Messagepar Isabelle » 27/12/2010 - 0:00:07

Dans une résolution adoptée le 20 décembre, la 65e session de l’Assemblée générale des Nations Unies a donné son feu vert à création de la Plate-forme scientifique et politique intergouvernementale sur la biodiversité et les services écosystémiques (IPBES). L’UNESCO fait partie des organisations internationales (1) désignées pour organiser la prochaine réunion portant création de cette nouvelle instance conçue sur le modèle du GIEC (Groupe intergouvernementale d’experts sur l’évolution du climat).L’objectif principal de l’IPBES est de favoriser la prise de conscience du public et des décideurs politiques quant aux conséquences désastreuses de l’érosion de la biodiversité. Il s’agit de faire en sorte que les connaissances scientifiques relatives à la disparition très rapide d’un grand nombre d’espèces végétales et animales et à la dégradation des écosystèmes se traduisent par des mesures concrètes. L’IPBES devrait favoriser ce processus.

D’après l’Evaluation des écosystèmes pour le Millénaire (2005), à laquelle s’était associée l’UNESCO, la dégradation des écosystèmes au cours des 50 dernières années s’est effectuée sur une échelle et à un rythme inédits. Extension records des terres cultivées, surexploitation des ressources en eau douce et des stocks de pêche, pollution massive par les engrais, dégradation de certains milieux naturels comme les mangroves ou les récifs coralliens… Ces phénomènes, qui se sont fortement accentués au cours des dernières décennies, se sont traduits par l’extinction massive d’espèces (12% des oiseaux, 25% des mammifères et 32% des amphibiens sont menacés d’extinction d’ici un siècle) mettent à mal les services rendus par la nature et constituent une réelle menace pour l’avenir.
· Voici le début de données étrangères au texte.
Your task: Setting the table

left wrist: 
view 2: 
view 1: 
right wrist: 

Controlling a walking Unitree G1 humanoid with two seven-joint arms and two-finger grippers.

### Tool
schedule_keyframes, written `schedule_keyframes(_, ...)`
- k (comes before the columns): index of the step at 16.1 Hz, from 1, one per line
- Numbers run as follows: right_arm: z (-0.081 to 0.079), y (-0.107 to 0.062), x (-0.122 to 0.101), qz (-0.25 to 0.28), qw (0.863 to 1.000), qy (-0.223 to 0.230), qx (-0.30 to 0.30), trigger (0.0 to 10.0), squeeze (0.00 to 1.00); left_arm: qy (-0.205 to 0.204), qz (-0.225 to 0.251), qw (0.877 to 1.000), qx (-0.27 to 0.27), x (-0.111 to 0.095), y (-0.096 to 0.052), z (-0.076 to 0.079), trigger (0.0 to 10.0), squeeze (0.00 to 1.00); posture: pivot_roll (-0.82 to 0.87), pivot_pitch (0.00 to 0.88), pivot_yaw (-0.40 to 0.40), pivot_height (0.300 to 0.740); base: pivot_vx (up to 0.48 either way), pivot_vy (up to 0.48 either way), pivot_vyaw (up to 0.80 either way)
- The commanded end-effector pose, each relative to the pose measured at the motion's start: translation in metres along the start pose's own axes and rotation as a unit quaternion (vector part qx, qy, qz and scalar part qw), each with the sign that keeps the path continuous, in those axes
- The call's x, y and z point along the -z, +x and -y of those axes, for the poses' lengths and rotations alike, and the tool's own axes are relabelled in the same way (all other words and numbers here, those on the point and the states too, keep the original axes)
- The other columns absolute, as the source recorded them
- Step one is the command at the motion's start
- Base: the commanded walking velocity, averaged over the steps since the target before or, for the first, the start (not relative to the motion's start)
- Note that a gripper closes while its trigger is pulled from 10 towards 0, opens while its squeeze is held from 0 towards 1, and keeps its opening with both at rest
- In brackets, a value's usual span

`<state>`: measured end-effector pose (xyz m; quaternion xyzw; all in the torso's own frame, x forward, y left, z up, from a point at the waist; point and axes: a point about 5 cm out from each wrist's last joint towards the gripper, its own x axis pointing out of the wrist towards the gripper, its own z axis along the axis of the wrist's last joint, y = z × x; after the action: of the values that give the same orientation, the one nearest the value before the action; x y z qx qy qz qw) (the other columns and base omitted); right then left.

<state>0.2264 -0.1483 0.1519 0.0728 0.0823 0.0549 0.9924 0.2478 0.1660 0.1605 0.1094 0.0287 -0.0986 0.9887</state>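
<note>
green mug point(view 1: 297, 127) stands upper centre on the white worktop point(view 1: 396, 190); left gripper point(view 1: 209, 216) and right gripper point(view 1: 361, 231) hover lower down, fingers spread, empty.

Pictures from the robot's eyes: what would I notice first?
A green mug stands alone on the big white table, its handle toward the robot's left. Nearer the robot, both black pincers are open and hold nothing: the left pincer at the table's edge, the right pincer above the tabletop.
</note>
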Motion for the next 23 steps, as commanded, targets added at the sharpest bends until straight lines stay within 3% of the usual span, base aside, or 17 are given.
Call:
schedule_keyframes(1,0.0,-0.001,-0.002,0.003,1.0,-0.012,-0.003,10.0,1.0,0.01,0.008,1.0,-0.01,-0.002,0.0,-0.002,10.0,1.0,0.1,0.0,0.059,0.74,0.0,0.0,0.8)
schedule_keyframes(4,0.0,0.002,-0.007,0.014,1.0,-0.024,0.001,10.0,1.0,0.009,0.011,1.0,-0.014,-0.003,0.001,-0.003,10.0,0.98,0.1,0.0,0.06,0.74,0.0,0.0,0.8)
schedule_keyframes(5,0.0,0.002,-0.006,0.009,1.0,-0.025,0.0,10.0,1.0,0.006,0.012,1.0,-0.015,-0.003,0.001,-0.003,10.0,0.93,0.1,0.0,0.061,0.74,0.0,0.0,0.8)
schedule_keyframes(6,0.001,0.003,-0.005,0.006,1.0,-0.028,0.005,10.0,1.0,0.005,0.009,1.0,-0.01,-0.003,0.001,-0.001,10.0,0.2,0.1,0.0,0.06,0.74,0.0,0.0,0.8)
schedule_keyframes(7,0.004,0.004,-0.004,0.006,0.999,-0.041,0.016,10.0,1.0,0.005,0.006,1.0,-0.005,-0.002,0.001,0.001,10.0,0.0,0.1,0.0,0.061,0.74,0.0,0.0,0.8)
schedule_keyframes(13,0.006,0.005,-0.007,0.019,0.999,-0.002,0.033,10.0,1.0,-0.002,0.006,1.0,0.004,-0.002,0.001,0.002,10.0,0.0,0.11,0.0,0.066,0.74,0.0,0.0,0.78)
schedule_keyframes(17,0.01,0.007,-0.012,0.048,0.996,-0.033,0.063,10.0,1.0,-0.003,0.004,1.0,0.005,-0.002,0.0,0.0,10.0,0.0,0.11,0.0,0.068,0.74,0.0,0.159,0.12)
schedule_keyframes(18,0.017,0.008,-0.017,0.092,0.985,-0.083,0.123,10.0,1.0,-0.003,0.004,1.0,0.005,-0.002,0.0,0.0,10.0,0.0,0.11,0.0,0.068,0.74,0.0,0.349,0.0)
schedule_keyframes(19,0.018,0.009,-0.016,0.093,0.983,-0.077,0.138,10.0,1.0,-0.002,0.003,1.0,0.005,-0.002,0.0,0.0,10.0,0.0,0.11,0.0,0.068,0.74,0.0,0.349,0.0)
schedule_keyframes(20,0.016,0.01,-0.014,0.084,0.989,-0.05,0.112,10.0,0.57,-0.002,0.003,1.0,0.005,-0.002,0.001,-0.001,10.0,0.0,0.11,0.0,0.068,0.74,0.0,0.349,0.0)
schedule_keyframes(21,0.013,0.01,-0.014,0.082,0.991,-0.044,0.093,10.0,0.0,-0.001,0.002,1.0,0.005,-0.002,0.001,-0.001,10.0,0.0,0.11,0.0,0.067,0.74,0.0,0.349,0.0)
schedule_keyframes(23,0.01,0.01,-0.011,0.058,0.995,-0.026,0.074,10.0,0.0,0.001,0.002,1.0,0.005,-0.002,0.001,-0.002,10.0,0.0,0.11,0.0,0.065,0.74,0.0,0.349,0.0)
La résolution des Nations Unies intervient alors que s’achève l’Année internationale de la biodiversité, à laquelle l’UNESCO s’est largement associée. L’idée d’une plateforme chargée de placer la question de la biodiversité en tête de l’ordre du jour politique international avait été lancée en 2005, à l’occasion d’une conférence internationale sur la biodiversité et la gouvernance à l’UNESCO. Cette conférence a jeté les bases des négociations qui ont abouti à la création de l’IPBES. Un pas décisif avait été franchi en juin 2010, à Busan (Corée du Sud), lorsque les gouvernements de 75 pays avaient donné leur accord pour la création de cette plateforme.

La prochaine étape aura lieu en février 2011, à Nairobi (Kenya), quand les différents ministres de l'Environnement réunis à l’occasion du Conseil d'administration du Programme des Nations Unies pour l’environnement/Forum ministériel mondial donneront leur aval à l’organisation de la première réunion plénière de l’IPBES, qui devrait avoir lieu d’ici juin 2011. C’est pendant cette réunion que seront définies ses modalités de fonctionnement et le lieu où sera hébergé son secrétariat

Note

(1) En collaboration avec le secrétariat de la Convention sur la diversité biologique, le Programme des Nations Unies pour l’environnement, l’Organisation des Nations Unies pour l’alimentation et l’agriculture (FAO) et le Programme des Nations Unies pour le développement (PNUD)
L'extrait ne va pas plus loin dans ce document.